Work instruction
Each entry is to be reproduced verbatim, and images are to be omitted.

◆ ◆ ◆ ◆ ◆

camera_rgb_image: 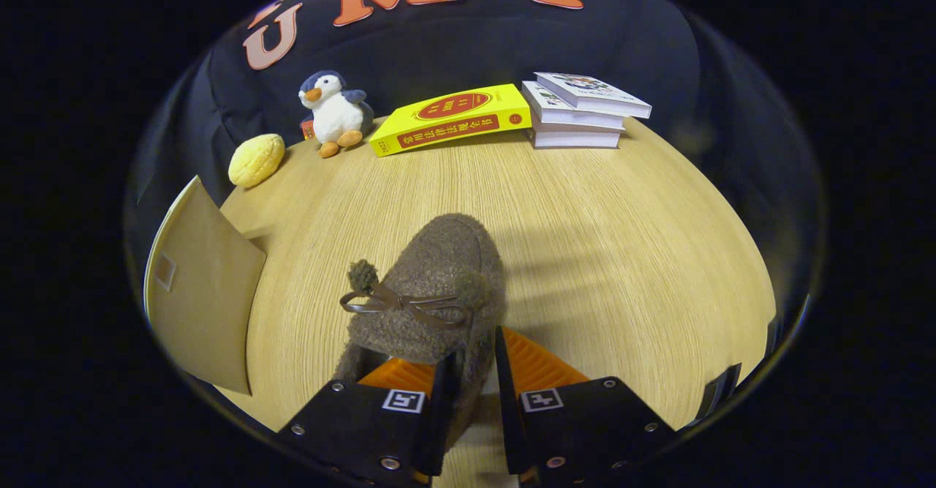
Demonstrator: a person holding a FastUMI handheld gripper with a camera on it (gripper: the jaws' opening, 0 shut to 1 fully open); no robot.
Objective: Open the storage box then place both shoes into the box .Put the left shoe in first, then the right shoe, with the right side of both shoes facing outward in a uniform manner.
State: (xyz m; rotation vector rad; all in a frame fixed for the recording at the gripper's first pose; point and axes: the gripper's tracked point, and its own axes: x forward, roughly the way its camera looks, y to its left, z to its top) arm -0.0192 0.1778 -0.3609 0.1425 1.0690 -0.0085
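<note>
A brown fuzzy slipper shoe (431, 283) with a thin bow and pompoms sits just ahead of my fingers, its toe pointing away from me. My gripper (474, 393) is shut on the shoe's right side wall near the heel, one finger inside the opening and one outside. The shoe looks held just above or on the wooden table (621, 254); I cannot tell which. To the left stands the tan lid or flap of the storage box (201, 290), swung up and open, with the box body hidden.
Along the back of the table lie a yellow round cushion-like toy (256, 159), a plush penguin (333, 113), a yellow book (453, 118) and a stack of white books (581, 111). Bare wood stretches to the right of the shoe.
</note>
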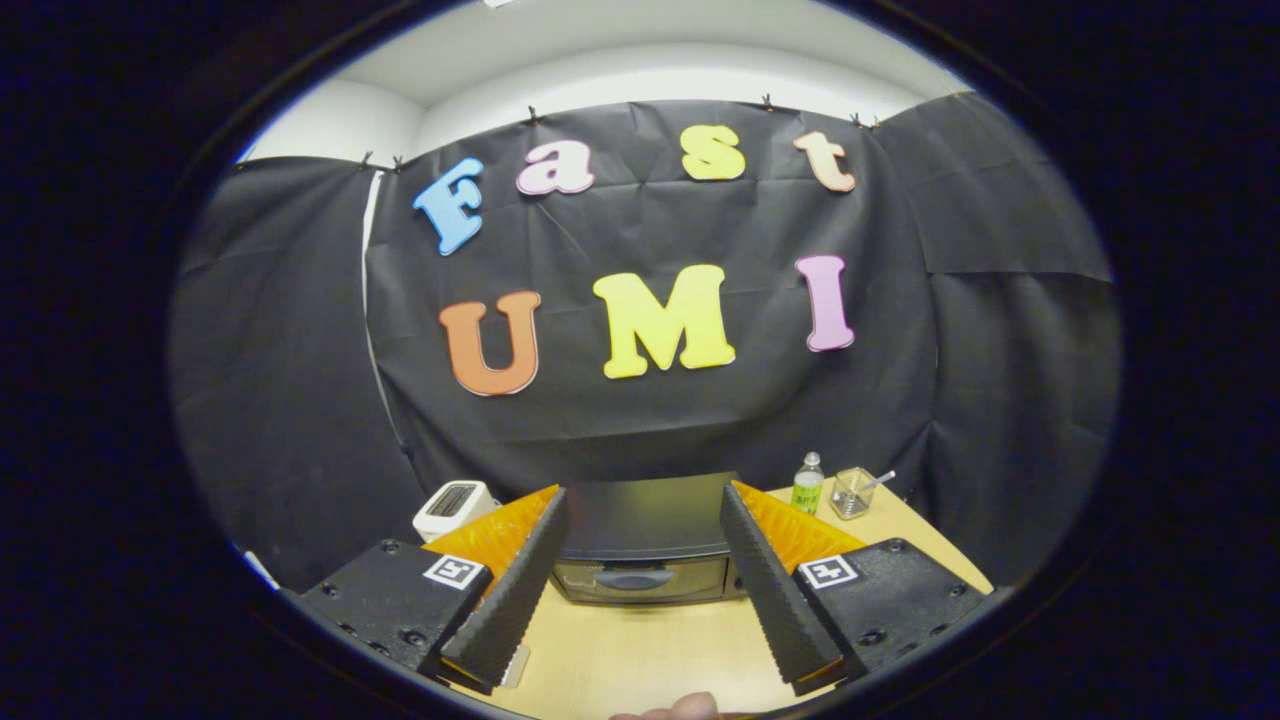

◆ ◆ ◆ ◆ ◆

Solution to this problem
camera_rgb_image: 
Demonstrator: a person holding a FastUMI handheld gripper with a camera on it (gripper: the jaws' opening, 0 shut to 1 fully open); no robot.
Objective: Open the storage box then place both shoes into the box .Put the left shoe in first, then the right shoe, with the right side of both shoes facing outward in a uniform manner.
State: (xyz m; rotation vector rad; all in a frame fixed for the recording at the gripper's first pose; point and axes: the gripper's tracked point, and its own axes: x forward, roughly the way its camera looks, y to its left, z to its top) arm -0.0192 0.1778 -0.3609 0.1425 1.0690 -0.0085
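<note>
A brown fuzzy slipper shoe (431, 283) with a thin bow and pompoms sits just ahead of my fingers, its toe pointing away from me. My gripper (474, 393) is shut on the shoe's right side wall near the heel, one finger inside the opening and one outside. The shoe looks held just above or on the wooden table (621, 254); I cannot tell which. To the left stands the tan lid or flap of the storage box (201, 290), swung up and open, with the box body hidden.
Along the back of the table lie a yellow round cushion-like toy (256, 159), a plush penguin (333, 113), a yellow book (453, 118) and a stack of white books (581, 111). Bare wood stretches to the right of the shoe.
</note>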

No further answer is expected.